We have upcoming changes to Conduit which will deprecate a number of old methods (see T9964). For example, paste.create is being replaced with paste.edit, and paste.query is being replaced with paste.search.
Currently, administrators have poor tools to understand and manage existing callers. We give them a nagging setup issue about any deprecated call in the last 30 days, but I don't think this is very useful or a good long-term solution (I've ignored it on every install it has ever cropped up on).
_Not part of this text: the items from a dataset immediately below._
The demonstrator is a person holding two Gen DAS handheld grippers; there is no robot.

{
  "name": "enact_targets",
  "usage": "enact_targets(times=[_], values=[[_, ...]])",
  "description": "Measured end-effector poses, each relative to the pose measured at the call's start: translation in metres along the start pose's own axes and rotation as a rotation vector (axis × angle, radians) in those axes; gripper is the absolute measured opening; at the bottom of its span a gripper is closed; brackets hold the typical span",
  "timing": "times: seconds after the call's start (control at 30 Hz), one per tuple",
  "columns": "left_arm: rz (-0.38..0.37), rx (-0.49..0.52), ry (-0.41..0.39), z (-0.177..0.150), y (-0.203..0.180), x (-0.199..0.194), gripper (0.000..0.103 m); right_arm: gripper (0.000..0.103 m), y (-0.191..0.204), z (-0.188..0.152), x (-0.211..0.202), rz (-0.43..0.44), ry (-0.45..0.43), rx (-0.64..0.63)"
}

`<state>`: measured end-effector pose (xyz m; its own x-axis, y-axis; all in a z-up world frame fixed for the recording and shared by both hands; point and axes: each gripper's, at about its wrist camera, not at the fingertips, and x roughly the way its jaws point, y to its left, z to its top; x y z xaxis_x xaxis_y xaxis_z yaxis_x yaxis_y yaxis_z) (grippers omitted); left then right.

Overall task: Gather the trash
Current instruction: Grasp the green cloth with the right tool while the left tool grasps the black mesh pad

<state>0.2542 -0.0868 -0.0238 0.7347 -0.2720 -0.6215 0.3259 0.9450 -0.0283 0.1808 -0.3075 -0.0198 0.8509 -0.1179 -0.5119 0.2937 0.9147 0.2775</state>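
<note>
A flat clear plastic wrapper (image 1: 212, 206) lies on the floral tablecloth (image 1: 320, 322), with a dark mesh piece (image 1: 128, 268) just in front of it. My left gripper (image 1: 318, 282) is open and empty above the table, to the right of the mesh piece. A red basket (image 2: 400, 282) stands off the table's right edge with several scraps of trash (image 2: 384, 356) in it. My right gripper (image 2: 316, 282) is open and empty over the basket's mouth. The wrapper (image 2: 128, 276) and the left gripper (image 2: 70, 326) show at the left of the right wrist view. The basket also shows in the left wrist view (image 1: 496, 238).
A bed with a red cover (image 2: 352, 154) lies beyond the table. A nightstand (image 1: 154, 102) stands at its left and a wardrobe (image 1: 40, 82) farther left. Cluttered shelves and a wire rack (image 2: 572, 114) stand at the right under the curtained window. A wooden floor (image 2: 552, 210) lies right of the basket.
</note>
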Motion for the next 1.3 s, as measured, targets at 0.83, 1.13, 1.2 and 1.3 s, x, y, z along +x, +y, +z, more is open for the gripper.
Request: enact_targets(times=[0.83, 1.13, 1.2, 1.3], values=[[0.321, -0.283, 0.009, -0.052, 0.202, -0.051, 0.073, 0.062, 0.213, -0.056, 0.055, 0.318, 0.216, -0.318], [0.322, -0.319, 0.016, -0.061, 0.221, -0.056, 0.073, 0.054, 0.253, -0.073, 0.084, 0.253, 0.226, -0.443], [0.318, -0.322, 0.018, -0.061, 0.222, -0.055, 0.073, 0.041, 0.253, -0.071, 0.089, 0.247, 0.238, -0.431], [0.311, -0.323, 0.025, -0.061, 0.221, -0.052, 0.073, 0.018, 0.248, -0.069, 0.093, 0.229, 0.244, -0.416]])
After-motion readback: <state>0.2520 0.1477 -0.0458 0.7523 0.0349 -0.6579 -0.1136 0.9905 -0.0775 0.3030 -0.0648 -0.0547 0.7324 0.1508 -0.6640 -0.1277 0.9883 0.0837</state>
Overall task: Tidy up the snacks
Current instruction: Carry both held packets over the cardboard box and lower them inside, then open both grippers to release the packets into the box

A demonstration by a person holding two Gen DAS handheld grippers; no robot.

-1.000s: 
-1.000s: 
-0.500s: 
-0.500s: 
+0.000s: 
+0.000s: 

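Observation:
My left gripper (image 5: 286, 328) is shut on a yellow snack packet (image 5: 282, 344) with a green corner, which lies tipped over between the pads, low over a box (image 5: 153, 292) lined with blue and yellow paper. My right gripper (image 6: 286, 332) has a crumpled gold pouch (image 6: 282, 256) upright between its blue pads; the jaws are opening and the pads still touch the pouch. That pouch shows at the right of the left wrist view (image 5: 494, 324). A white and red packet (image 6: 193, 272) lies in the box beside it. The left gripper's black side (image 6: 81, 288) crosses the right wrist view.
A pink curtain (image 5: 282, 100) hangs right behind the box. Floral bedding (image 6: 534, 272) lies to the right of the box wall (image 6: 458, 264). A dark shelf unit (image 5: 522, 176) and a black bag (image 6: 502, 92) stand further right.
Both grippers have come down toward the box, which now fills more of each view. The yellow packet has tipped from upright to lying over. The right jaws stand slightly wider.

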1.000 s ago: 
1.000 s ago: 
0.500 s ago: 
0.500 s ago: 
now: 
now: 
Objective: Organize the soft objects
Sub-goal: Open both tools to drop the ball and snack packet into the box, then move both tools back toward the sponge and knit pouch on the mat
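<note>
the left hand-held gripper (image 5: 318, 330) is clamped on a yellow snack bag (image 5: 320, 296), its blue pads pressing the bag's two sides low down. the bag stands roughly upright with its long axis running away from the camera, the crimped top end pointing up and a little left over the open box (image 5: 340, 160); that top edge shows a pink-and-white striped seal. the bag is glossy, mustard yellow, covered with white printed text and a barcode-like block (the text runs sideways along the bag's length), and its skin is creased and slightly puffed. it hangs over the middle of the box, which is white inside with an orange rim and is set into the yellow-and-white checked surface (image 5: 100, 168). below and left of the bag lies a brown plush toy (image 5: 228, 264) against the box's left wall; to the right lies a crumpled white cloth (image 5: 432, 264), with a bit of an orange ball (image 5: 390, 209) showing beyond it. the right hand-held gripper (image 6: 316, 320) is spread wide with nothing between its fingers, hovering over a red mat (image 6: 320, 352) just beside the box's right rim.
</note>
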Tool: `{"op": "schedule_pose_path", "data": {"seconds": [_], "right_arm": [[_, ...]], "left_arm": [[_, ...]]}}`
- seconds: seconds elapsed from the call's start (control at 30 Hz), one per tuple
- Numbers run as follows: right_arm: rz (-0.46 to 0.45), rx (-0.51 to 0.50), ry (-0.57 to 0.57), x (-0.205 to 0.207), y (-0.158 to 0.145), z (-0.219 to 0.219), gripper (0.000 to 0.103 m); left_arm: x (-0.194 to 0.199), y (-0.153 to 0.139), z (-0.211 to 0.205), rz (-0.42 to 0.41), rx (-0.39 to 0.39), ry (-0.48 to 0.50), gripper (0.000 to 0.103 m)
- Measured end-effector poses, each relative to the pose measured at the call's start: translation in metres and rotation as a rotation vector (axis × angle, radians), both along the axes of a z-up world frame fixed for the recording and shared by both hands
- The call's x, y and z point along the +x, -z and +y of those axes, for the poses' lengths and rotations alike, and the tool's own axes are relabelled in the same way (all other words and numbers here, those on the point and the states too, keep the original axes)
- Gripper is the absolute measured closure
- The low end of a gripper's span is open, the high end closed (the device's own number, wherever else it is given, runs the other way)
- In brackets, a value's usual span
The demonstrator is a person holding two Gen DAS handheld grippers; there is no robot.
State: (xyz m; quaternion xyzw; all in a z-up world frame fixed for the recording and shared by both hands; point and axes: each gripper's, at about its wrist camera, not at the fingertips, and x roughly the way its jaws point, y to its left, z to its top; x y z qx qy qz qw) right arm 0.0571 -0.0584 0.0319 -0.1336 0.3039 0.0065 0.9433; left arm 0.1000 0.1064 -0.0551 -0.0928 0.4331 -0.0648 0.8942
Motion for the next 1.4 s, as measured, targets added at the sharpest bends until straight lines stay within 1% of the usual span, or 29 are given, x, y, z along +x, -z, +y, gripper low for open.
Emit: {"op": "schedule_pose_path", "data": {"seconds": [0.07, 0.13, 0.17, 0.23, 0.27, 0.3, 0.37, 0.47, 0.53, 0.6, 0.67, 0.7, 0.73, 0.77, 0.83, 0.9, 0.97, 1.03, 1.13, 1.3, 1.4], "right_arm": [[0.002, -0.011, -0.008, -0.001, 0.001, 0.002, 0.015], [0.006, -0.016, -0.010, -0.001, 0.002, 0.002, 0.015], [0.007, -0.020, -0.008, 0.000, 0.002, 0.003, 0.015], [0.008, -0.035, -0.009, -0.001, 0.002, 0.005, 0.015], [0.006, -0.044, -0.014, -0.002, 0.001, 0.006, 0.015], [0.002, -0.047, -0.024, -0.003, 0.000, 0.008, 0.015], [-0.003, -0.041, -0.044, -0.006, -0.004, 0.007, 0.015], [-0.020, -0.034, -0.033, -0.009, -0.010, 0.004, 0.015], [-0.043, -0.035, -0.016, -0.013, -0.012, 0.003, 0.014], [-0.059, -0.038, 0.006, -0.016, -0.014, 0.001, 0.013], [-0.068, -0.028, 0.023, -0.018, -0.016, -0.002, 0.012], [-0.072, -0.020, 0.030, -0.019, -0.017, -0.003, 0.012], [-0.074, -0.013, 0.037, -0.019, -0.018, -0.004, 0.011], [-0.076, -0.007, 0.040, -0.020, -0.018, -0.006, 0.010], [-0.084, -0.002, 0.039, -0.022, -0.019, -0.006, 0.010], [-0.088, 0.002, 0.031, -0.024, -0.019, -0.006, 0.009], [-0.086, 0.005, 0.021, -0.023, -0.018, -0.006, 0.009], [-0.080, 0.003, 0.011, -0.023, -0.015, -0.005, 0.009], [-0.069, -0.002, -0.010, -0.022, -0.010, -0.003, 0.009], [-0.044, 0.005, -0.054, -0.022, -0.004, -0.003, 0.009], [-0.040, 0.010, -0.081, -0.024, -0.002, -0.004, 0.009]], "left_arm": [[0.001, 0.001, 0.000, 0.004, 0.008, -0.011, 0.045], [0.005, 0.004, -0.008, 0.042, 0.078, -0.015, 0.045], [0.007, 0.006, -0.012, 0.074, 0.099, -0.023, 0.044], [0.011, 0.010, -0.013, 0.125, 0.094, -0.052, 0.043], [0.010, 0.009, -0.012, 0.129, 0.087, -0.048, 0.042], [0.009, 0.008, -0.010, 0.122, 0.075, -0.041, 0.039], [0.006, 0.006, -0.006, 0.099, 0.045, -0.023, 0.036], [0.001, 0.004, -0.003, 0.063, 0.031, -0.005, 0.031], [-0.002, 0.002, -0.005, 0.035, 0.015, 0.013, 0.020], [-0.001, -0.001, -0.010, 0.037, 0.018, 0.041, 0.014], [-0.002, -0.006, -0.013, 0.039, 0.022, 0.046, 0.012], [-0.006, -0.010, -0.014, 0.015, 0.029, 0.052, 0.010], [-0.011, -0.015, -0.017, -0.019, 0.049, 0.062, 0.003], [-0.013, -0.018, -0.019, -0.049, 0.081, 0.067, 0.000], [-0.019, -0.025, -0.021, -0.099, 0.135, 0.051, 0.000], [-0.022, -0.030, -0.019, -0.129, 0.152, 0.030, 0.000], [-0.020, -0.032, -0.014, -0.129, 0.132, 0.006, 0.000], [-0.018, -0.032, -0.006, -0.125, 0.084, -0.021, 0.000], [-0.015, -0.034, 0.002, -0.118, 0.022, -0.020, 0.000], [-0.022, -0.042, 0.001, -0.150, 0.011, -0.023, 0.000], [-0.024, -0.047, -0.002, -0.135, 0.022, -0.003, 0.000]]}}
The importance of moving away from calls also depends heavily on an install's upgrade schedule, which may be different than the upstream's release schedule. This limits our ability to ever provide meaningful automatic advice, and tends to mean any automatic warnings we issue are going to be kind of flaky/useless. I'd rather see things work like this:
- When we say "x.y is changing" in the Changelog, link to a document helping administrators manage these changes.
- Primarily, this document should walk them through using the Call Log console to find relevant offenders and notify or correct them.
- The Call Log console should be useful for doing this, and useful to point users at so they can fix their own stuff (e.g., admins should just be able to shoot a mail to the 5 users calling old.bad.deprecated and say "go here to see the calls you've made to this").
- Get rid of the annoying setup issue.
Technically, I plan to make these changes:
- Make the call log data more useful.
- Make the call log modern and filterable (with ApplicationSearch).
- Make the admin and user experiences more reasonable.
- Write a document explaining how to use it to help manage API changes.
- Remove the setup issue.
- Point to the management document in the future when announcing API changes.